Important Factors to Consider

Though reptiles and amphibians, or herptiles aren’t the most cuddly of pets, their beauty and very alienness makes them fascinating. Here are some things to know about them before taking them on as pets:

  1. Don’t Collect Them From Nature - Buy a herptile only from a reputable breeder. A person who tries to collect a specimen from the wild may unknowingly pick up a venomous snake, an animal that’s diseased or on the endangered list or an animal that is simply not going to thrive in captivity.
  2. Be Prepared for a Long Term Commitment - Reptiles can live a very long time. It’s not unheard of for a turtle to live 50 years or more or for a snake to live 20 years. The owner should prepare for a lifetime commitment, which might mean gifting the animal to someone in their will.
  3. Reptiles and Amphibians are Cold-Blooded - Their body temperature is determined largely by the environment. This means there should be areas in their enclosure or tank where they can warm up and areas where they can cool down.
  4. Find a Veterinarian Who Specializes in Herptiles - These vets can give an owner pointers on care, feeding and what to expect when it comes to reptile and amphibian behavior.

Turtles

Turtles can be Bad-Tempered

Even hatchlings can deliver quite a nip when they’re handled. The best way to pick up a turtle is by supporting the shell, with fingers well out of the way of the beak. Consider that some turtles can bend and stretch their neck a surprising length to get at offenders.

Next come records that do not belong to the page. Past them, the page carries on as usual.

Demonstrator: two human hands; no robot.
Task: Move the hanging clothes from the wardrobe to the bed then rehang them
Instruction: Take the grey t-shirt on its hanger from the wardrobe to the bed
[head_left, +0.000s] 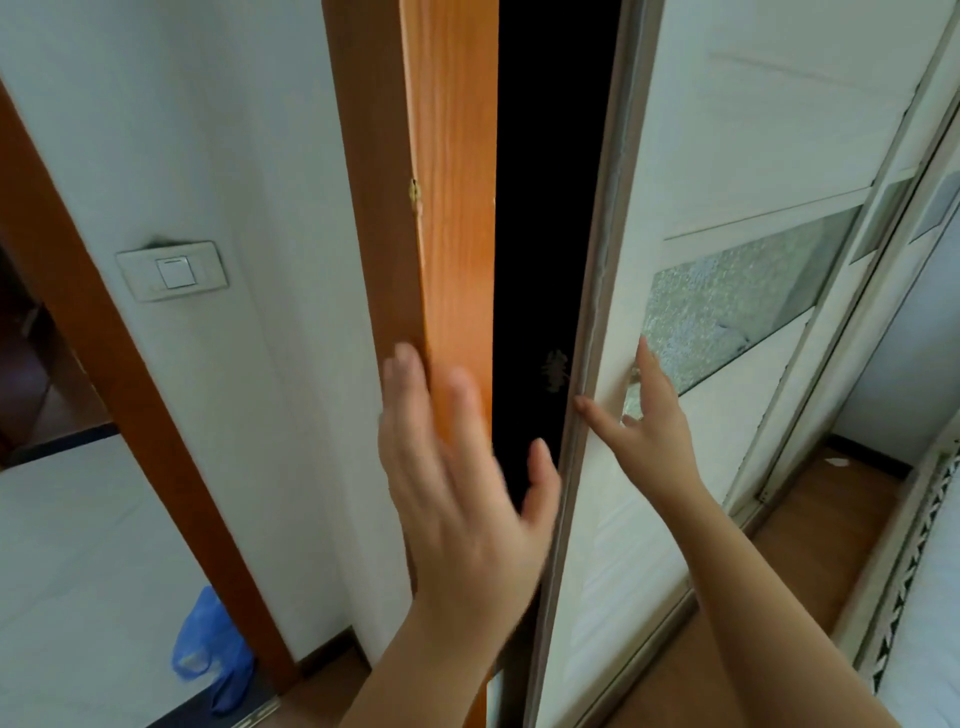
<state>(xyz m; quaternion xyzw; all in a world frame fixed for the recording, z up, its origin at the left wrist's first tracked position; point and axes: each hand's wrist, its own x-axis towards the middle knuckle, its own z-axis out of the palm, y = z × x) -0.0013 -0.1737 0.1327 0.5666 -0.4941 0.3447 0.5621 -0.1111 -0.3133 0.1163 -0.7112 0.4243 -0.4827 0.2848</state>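
A white light switch (172, 271) sits on the white wall (249, 156), its plate slightly tilted. To its left a brown wooden door frame (119, 364) slants down toward the floor, with a dim room beyond it. At the foot of that frame a crumpled blue plastic bag (210, 649) lies on the pale floor tiles (78, 571). A dark skirting board (324, 649) runs along the bottom of the wall. Over to the right, wooden floorboards (831, 519) show, warm brown.

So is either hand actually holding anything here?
Nothing is gripped. The left hand lies open against the wooden frame; the right hand presses flat on the sliding door near its edge.
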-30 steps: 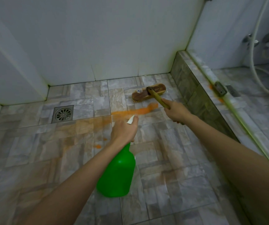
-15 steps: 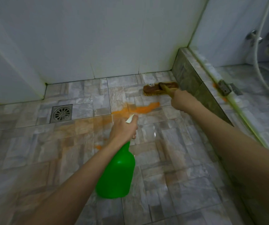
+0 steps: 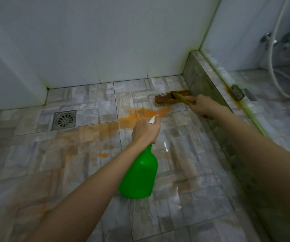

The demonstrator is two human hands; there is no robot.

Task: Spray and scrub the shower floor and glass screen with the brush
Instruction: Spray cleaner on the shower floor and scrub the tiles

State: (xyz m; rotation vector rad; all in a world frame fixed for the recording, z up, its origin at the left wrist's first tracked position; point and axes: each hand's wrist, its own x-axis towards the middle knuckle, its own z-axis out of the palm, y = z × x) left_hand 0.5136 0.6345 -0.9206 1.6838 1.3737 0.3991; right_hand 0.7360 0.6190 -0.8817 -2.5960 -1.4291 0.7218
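Sliding across the wet floor over the last 1 second, the brush has left the open tiles. It now sits bristles down at the foot of the kerb, its far end touching it or very nearly so. The right hand has its fingers wrapped round the wooden handle, close to the kerb face. The left hand has hardly moved. Its fingers are clenched round the neck of the green spray bottle, nozzle aimed at the orange stain, which lies a little out from the kerb and just short of the bristles. That stain looks much as it did before, so the stroke seems to have run alongside it, not through it. Floor scrubbing looks under way but early, and the glass screen standing on the kerb shows no clear sign of work yet.
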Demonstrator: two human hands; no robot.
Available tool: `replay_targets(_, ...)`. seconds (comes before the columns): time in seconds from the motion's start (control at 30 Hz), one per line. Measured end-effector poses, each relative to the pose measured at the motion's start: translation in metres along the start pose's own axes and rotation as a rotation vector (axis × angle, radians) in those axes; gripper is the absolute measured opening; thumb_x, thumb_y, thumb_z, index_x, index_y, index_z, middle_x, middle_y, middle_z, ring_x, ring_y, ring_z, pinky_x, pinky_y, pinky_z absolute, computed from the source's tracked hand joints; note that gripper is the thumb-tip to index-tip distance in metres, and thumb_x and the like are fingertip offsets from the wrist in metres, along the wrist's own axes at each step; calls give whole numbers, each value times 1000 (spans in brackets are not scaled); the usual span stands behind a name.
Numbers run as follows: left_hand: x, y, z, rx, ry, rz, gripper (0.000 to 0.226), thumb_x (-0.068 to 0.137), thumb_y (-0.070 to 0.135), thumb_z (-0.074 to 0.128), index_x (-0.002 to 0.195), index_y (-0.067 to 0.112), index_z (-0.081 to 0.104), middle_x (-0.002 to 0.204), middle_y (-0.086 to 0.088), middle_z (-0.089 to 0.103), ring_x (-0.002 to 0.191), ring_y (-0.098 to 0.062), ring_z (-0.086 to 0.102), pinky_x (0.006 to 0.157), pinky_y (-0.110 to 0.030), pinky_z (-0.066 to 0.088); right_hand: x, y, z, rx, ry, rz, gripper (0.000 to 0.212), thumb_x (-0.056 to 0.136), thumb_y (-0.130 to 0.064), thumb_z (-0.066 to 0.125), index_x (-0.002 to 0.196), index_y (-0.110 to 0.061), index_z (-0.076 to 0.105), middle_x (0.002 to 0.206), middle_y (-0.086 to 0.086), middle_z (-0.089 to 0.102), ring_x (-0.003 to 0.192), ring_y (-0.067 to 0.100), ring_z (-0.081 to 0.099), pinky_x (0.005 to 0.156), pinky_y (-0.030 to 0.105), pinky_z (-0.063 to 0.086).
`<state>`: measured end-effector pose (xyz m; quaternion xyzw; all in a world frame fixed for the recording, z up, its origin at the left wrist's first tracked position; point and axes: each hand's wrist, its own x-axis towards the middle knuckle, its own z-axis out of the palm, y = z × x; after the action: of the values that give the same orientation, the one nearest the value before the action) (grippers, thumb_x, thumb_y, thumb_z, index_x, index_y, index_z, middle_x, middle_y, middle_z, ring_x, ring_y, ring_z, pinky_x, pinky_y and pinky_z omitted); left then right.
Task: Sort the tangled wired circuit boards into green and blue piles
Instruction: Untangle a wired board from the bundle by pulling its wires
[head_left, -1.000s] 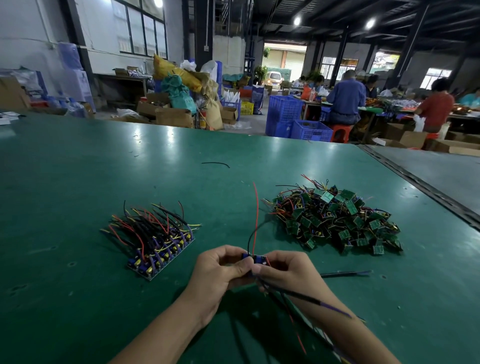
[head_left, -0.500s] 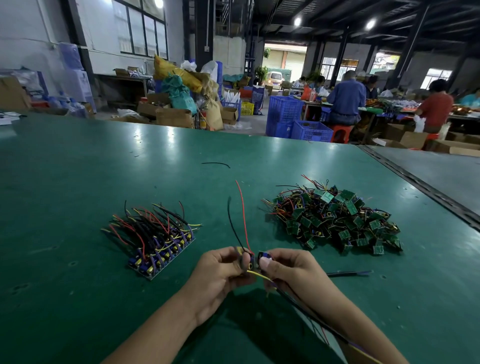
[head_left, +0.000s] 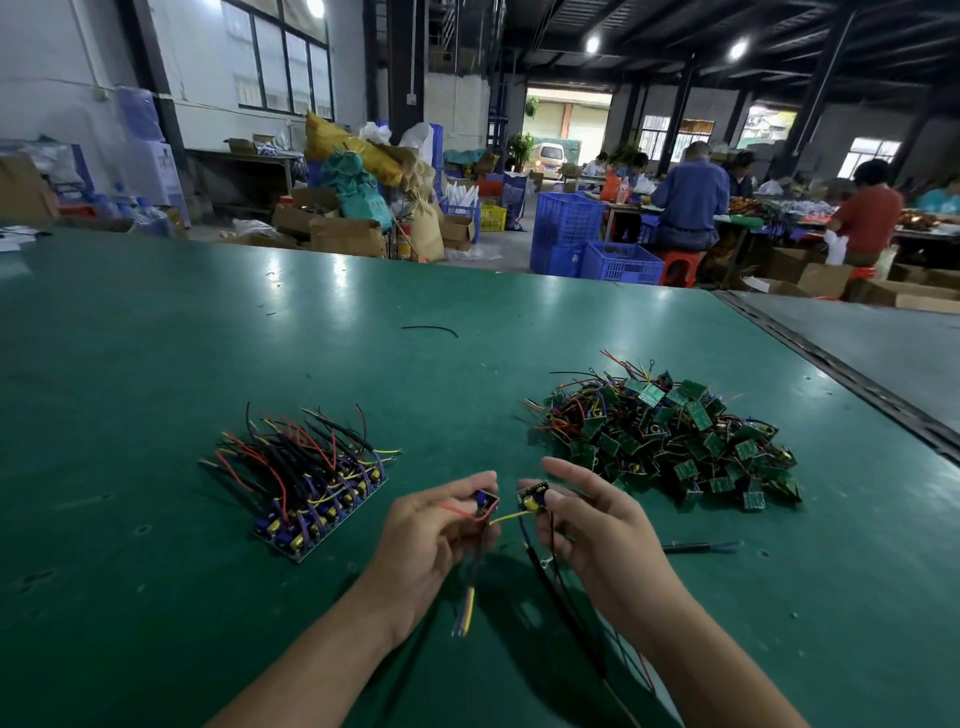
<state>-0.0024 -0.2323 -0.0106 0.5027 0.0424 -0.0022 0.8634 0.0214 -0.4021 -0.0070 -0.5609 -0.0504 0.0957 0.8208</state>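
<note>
My left hand (head_left: 434, 540) pinches a small blue circuit board (head_left: 487, 503) whose red, yellow and dark wires bend and hang down below it. My right hand (head_left: 597, 530) holds a second small board (head_left: 535, 496) with a yellow part, long black and red wires trailing toward me. The two boards are a short gap apart above the green table (head_left: 156, 364), a yellow wire running between them. A neat row of blue boards (head_left: 317, 499) with upright wires lies to the left. A tangled heap of green boards (head_left: 670, 436) lies to the right.
A loose dark and purple wire (head_left: 698, 546) lies right of my right hand, and a black wire scrap (head_left: 430, 329) farther back. A dark seam (head_left: 841, 374) runs along the table's right side. Crates, boxes and seated people are beyond the far edge.
My hands have pulled apart, separating the two boards that were held together. The wires that stood up above the hands have swung down and now hang below them.
</note>
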Motion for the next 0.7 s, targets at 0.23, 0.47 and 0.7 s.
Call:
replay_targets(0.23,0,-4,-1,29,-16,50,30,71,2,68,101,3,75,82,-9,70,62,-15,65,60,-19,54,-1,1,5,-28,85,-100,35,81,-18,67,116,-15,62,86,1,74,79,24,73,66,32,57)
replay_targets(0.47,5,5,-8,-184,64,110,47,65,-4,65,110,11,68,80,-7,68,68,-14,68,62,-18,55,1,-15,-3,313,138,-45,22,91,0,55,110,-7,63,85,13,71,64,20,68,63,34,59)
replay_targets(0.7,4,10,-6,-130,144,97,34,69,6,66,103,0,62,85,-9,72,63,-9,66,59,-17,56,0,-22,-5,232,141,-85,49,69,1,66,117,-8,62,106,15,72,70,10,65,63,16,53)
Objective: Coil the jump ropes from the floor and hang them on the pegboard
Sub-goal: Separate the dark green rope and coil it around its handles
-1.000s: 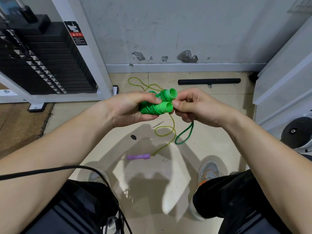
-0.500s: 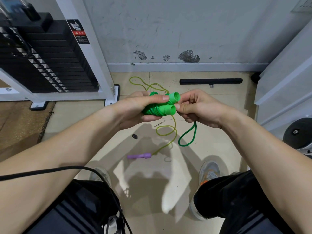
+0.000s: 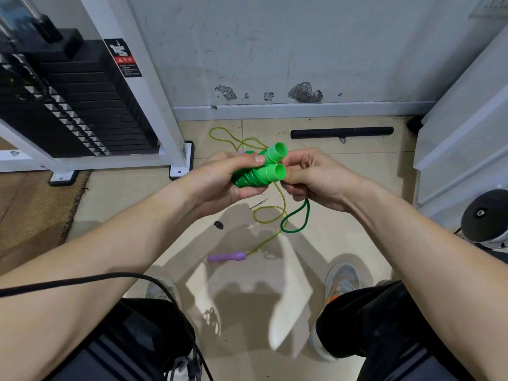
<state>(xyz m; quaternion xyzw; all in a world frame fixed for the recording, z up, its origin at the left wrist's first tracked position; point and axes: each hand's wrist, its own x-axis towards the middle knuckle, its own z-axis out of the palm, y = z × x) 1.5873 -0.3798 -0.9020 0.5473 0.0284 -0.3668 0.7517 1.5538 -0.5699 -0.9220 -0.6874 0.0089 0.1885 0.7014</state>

Many Turtles Don’t Like Company

There are turtles who do not like to live with members of their own species, despite all those photos of turtles basking together on logs. However, some turtles can tolerate living with a turtle of a different species. Ask the breeder or pet store owner about this.

Snakes

Snakes Don’t Need Live Food

Fortunately, snakes don’t need to be given live food. They’ll take provender such as frozen baby mice. Bigger snakes can handle frozen rats.

About Shedding

Check with a veterinarian to learn about snakes shedding their skin. Some snake owners are dismayed when this happens because the snake looks ill. A herptile veterinarian can help an owner help their snake through what is a stressful time.

Lizards

Neuter Male Iguanas

Male green iguanas can grow over six feet and are aggressive on both ends. They can deliver nasty bites and use their long, sharp tails like whips. If they’re neutered, they become calmer and easier to care for.

Geckos Don’t Make the Best Pets

Geckos are famous for being able to escape from any enclosure. Special structures on their feet make them able to easily climb glass. If an owner must have a gecko, they should consider the leopard gecko. This lizard doesn’t have the same type of pad on its feet that make other geckos such good escape artists.

Amphibians

Handle with Care

Some amphibians have toxins in their skin that can be dangerous if they enter an open wound. If the owner has a cut on their hands, they might want to put on gloves before they handle an amphibian such as the beautiful but potentially deadly yellow and black dart frog. Amphibians and indeed some turtles may also harbor the salmonella bacteria, so wash hands after handling.

Don’t Let Amphibians Dry Out

Amphibians breathe largely through their skin, which is delicate and must be kept moist. Misting them with water now and then is a good idea as is maintaining a good humidity level in their enclosure.